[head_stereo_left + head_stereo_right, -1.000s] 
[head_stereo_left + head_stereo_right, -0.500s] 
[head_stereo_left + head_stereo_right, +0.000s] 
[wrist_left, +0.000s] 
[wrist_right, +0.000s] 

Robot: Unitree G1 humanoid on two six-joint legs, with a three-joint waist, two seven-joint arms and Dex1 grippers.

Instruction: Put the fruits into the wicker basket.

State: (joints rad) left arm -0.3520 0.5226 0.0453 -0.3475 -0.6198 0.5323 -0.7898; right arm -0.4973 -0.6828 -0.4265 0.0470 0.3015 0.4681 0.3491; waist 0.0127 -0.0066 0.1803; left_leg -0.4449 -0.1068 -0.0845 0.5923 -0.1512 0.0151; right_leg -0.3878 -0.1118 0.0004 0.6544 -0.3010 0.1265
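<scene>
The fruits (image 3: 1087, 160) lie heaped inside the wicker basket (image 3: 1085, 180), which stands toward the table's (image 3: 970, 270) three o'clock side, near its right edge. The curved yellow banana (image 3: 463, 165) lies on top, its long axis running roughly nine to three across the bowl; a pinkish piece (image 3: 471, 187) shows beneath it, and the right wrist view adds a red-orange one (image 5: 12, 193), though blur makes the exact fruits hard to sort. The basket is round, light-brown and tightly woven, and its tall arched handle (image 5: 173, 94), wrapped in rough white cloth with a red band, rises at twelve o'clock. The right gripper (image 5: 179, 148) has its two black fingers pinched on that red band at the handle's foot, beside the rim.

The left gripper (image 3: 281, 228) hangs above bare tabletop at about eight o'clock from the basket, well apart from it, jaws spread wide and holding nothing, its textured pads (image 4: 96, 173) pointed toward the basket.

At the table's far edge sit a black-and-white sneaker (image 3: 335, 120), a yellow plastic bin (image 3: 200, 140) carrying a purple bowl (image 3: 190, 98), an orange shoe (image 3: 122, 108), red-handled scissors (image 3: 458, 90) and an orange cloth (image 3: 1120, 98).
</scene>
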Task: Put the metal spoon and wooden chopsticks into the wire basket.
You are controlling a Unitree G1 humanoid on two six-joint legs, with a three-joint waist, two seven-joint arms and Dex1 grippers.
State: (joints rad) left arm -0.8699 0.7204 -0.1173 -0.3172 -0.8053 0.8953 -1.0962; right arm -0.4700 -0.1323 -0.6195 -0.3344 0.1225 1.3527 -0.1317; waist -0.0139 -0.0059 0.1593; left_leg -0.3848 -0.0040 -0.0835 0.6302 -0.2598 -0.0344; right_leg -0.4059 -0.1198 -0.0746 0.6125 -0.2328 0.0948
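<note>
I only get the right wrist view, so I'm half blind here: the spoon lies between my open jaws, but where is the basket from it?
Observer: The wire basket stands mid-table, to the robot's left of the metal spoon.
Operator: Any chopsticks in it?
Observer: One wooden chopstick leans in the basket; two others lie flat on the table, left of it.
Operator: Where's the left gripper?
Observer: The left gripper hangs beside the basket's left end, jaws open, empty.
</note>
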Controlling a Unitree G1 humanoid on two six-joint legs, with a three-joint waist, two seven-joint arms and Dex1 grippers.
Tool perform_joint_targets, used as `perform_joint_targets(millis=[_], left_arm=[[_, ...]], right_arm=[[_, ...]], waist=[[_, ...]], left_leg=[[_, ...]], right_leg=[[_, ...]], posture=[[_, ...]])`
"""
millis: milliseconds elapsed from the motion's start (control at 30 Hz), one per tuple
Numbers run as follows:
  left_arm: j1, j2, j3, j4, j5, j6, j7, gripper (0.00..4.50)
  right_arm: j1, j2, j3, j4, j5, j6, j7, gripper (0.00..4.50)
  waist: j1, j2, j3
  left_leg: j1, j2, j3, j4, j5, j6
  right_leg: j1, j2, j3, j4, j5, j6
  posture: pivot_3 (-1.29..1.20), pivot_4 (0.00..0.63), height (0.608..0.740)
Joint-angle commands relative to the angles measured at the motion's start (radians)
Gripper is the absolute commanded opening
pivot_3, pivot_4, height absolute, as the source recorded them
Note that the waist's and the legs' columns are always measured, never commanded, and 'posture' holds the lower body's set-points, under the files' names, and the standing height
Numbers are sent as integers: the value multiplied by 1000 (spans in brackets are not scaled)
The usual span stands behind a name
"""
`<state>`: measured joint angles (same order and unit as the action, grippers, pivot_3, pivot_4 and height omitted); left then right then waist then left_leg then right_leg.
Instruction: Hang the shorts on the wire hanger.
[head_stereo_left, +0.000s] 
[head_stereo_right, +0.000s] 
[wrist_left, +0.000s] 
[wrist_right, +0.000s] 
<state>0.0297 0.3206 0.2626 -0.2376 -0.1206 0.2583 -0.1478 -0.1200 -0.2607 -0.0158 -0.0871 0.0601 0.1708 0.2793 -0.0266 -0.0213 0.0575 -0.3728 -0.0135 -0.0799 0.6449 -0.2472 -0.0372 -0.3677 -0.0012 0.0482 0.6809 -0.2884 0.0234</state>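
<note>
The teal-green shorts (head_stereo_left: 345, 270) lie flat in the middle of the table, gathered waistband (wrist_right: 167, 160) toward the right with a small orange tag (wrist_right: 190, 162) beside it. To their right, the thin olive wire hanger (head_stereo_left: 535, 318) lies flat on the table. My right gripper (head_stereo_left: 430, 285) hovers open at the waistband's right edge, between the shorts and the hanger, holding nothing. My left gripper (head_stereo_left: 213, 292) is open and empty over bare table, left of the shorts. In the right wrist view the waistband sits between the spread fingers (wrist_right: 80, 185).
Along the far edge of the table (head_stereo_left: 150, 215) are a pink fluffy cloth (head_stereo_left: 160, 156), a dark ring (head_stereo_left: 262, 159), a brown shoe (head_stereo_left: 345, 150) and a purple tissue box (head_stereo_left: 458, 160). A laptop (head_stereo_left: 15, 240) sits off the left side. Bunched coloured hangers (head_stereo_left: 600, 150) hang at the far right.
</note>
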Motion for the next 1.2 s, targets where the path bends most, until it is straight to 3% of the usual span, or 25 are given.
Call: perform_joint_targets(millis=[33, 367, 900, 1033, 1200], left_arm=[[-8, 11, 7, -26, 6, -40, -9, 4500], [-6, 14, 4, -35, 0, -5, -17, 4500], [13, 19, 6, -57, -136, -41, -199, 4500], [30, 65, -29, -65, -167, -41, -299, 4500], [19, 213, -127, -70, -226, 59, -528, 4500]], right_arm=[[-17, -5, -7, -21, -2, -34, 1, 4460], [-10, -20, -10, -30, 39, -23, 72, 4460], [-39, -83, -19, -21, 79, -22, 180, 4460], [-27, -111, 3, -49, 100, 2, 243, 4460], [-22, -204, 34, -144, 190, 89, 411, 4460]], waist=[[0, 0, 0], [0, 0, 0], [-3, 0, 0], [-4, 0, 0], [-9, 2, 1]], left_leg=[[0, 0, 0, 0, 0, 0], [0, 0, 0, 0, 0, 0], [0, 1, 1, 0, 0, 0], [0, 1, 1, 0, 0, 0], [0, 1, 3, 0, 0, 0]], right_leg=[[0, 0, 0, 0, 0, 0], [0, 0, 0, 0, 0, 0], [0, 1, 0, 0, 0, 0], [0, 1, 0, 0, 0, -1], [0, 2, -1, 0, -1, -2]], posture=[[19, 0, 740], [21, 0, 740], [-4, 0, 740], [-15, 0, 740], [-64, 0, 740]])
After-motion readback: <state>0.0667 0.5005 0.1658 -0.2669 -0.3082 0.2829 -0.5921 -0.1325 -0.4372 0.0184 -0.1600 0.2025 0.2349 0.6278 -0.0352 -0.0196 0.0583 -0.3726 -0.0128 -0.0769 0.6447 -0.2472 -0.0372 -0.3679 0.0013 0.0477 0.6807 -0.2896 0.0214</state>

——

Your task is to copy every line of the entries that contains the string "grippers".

Robot: Unitree G1 humanoid on two six-joint legs, with a three-joint waist, two seven-joint arms and Dex1 grippers.
You are controlling a Unitree G1 humanoid on two six-joint legs, with a three-joint waist, two seven-joint arms and Dex1 grippers.
Controlling a Unitree G1 humanoid on two six-joint legs, with a three-joint waist, two seven-joint arms and Dex1 grippers.
`<state>`: measured joint angles (same order and unit as the action, grippers, pivot_3, pivot_4 and height omitted); left then right then waist then left_leg then right_leg.

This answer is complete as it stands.